Work order
Below are the records. Count the lines containing the string "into", and reply with the number alone.

(Collected data)
——————

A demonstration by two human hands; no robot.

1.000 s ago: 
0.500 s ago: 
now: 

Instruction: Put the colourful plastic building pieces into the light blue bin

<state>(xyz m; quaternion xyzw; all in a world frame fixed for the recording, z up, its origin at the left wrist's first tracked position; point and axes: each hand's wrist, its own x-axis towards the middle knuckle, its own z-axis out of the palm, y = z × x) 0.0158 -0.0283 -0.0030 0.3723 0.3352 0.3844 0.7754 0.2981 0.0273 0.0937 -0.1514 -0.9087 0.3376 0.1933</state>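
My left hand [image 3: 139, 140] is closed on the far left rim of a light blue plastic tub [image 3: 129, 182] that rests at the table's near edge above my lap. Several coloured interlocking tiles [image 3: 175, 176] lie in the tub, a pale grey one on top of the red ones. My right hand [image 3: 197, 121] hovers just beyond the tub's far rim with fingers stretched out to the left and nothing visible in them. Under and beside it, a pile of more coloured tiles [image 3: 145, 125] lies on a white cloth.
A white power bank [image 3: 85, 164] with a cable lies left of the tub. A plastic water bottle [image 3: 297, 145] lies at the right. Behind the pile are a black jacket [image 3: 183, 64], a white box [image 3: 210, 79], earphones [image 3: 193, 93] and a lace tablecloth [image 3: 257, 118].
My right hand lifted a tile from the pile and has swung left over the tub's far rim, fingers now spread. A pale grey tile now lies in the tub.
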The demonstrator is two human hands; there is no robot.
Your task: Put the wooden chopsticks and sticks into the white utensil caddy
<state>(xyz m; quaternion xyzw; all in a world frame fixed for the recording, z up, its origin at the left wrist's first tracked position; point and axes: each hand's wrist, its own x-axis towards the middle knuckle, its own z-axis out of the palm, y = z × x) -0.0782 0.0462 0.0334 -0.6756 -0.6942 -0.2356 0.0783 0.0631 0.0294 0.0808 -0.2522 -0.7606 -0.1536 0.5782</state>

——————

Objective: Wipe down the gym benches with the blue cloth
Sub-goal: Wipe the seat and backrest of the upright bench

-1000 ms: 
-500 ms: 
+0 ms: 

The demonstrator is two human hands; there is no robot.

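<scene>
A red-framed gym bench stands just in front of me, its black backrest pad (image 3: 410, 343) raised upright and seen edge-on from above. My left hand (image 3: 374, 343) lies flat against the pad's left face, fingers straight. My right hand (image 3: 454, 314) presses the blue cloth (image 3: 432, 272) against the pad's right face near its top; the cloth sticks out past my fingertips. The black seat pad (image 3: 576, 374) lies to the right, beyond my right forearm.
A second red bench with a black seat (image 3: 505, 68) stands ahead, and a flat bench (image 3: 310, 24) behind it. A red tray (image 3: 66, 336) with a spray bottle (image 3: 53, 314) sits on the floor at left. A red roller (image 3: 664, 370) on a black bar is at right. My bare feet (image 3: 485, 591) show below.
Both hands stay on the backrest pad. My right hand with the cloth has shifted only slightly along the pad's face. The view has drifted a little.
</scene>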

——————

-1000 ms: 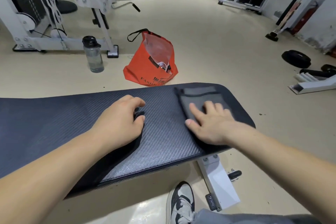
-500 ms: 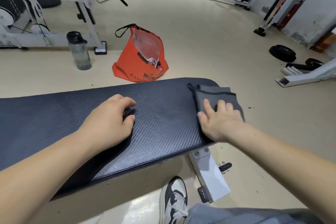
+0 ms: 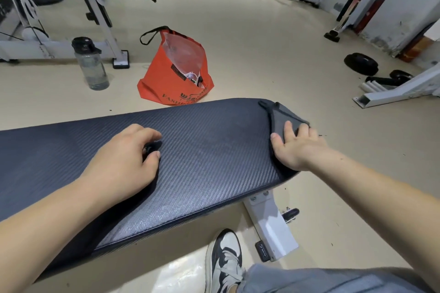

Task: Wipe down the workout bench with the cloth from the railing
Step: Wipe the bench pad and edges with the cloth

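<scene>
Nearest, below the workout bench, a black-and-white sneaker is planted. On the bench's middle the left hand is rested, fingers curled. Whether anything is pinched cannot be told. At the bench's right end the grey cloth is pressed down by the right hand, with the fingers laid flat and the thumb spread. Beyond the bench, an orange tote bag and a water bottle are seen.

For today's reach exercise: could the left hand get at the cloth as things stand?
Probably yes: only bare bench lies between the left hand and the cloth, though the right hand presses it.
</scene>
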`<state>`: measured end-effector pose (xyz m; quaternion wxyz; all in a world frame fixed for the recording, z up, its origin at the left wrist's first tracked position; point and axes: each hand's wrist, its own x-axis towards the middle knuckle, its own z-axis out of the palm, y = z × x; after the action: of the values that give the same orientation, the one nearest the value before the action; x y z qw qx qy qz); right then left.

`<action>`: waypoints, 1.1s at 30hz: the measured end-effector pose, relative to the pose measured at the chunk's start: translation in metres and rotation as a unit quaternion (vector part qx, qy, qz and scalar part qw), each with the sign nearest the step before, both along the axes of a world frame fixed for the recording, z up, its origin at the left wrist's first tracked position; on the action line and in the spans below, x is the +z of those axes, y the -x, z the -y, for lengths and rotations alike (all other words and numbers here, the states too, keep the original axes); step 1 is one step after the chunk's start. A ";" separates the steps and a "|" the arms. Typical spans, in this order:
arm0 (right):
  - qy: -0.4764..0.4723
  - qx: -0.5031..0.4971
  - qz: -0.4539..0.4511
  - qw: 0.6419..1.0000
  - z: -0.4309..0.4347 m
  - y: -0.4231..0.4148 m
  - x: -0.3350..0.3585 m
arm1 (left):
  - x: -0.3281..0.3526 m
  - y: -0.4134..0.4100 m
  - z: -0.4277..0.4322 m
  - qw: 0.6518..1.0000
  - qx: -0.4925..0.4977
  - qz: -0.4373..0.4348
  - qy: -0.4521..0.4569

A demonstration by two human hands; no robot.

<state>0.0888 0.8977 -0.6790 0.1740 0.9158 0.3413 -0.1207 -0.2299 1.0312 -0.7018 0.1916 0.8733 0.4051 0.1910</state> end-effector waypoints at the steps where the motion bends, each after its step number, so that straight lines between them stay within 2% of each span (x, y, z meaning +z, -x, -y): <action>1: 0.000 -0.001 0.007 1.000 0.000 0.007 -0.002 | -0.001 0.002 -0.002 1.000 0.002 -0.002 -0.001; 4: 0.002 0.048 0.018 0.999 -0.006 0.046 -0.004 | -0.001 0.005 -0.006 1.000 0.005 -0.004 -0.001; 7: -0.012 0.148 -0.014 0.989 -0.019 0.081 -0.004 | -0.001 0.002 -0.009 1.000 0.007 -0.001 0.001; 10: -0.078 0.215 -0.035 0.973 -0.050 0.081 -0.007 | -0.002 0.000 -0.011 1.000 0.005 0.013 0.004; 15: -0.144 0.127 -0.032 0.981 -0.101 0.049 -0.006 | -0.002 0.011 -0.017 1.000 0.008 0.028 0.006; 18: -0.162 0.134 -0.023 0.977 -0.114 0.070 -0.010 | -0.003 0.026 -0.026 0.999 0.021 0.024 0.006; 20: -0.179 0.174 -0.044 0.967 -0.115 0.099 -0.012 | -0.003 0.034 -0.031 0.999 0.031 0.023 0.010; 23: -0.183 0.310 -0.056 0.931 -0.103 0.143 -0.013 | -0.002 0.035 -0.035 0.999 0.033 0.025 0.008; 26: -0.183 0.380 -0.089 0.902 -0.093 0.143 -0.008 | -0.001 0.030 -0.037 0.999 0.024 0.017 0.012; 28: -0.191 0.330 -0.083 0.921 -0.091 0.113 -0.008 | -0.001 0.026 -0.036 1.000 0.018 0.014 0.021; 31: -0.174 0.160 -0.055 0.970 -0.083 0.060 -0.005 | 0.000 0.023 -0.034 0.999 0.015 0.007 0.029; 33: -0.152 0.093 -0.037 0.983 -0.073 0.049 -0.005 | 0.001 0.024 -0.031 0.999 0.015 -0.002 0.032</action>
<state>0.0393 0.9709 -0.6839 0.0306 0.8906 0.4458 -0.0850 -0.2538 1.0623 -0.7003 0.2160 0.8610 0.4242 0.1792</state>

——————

Task output
2